RECORDED DATA>
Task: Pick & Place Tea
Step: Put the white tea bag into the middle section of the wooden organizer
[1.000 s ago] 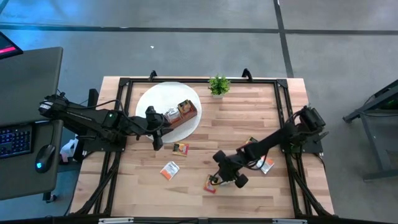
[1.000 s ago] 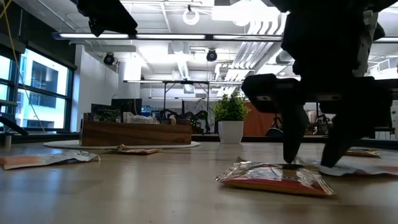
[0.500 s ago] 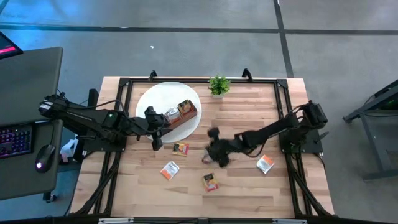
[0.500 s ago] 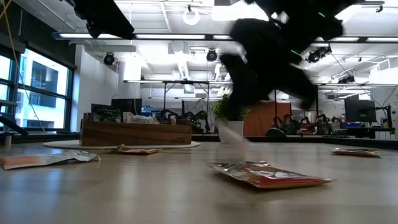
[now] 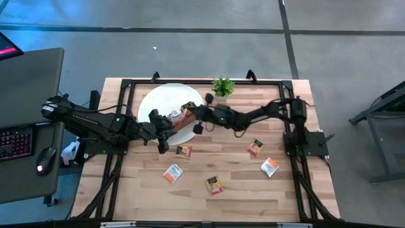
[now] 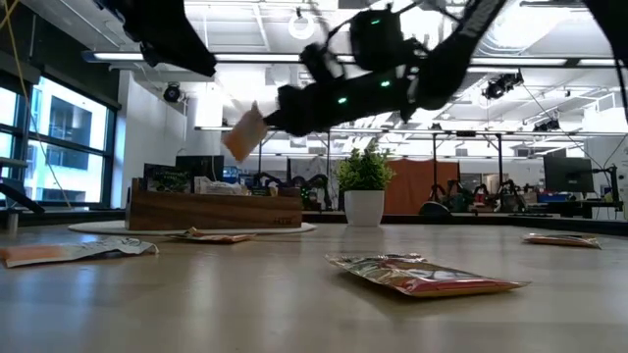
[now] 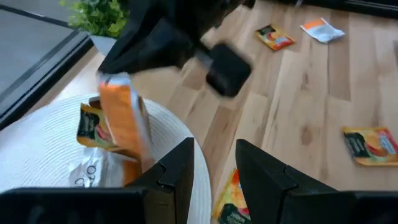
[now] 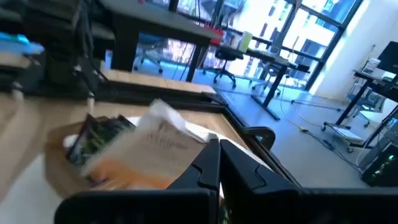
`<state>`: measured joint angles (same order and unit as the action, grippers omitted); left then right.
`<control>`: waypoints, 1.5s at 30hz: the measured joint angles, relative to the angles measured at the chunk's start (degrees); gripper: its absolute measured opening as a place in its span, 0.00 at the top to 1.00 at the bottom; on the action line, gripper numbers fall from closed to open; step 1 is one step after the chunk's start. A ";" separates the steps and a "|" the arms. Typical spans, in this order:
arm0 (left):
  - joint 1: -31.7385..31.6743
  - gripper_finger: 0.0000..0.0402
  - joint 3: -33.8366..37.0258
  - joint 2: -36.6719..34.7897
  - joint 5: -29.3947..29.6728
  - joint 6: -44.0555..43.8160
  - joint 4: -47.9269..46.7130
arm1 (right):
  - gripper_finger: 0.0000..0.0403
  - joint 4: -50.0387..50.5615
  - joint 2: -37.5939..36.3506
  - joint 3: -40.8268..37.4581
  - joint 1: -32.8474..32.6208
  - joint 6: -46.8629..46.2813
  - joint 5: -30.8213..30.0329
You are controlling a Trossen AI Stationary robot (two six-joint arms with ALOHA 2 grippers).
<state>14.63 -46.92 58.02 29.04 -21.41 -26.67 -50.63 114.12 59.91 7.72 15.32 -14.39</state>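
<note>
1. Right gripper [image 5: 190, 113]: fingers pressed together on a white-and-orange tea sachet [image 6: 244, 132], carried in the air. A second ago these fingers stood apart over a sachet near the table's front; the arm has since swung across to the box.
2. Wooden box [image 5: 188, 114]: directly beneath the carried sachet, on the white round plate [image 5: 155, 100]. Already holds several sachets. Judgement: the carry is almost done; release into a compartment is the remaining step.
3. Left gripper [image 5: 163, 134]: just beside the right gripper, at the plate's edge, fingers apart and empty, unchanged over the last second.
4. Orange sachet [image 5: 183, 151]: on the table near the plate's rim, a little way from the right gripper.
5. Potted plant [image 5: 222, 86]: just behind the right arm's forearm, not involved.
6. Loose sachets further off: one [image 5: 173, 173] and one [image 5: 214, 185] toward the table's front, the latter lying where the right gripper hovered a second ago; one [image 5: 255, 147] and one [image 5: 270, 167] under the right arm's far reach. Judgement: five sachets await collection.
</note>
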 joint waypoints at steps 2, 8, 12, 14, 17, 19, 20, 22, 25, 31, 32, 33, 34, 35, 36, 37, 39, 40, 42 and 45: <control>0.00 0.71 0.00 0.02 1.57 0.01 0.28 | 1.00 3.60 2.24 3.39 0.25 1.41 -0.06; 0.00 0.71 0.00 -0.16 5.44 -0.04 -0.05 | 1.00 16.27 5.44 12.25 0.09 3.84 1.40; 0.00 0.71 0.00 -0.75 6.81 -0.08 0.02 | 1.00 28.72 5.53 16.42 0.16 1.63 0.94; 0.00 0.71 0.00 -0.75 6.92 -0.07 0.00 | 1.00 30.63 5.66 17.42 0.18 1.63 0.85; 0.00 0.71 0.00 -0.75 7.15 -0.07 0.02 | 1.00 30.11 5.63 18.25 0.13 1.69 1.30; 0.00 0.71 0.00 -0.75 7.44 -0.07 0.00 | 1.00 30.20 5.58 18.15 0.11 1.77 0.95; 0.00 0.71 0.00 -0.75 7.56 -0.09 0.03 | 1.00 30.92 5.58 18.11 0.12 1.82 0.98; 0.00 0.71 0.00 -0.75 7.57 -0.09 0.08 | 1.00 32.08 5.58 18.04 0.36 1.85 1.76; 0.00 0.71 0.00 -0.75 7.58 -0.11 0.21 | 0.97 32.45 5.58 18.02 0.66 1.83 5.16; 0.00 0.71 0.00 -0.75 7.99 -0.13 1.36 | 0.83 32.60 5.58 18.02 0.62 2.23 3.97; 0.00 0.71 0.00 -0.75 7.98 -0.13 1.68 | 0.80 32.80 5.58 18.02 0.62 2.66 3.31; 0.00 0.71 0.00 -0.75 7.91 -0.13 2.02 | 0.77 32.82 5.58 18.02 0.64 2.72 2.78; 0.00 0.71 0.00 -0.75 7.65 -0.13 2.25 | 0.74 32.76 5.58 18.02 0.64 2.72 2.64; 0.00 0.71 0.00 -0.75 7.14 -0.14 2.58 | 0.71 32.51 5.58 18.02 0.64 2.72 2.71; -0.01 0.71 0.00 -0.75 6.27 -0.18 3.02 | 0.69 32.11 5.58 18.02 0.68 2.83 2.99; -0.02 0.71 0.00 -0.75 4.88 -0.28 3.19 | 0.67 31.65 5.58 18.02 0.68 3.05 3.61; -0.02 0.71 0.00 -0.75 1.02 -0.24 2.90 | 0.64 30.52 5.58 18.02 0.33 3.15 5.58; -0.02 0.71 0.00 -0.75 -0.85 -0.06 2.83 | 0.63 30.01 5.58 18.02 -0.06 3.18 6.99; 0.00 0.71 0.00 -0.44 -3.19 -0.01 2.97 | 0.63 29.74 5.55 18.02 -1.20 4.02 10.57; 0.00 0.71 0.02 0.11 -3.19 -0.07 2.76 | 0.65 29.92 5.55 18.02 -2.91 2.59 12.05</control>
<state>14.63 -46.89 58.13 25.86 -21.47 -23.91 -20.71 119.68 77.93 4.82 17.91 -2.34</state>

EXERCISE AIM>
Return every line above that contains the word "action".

THE ANSWER>
`<state>`: measured joint angles (same order and unit as the action, grippers omitted); left then right.
`<control>`: waypoints, 1.5s at 30hz: the measured joint angles, relative to the angles measured at the chunk's start (degrees); gripper: its absolute measured opening as a place in its span, 0.00 at the top to 1.00 at the bottom; on the action line, gripper numbers fall from closed to open; step 1 is one step after the chunk's start. A ";" separates the steps and a "|" the arms. Typical spans, in this order:

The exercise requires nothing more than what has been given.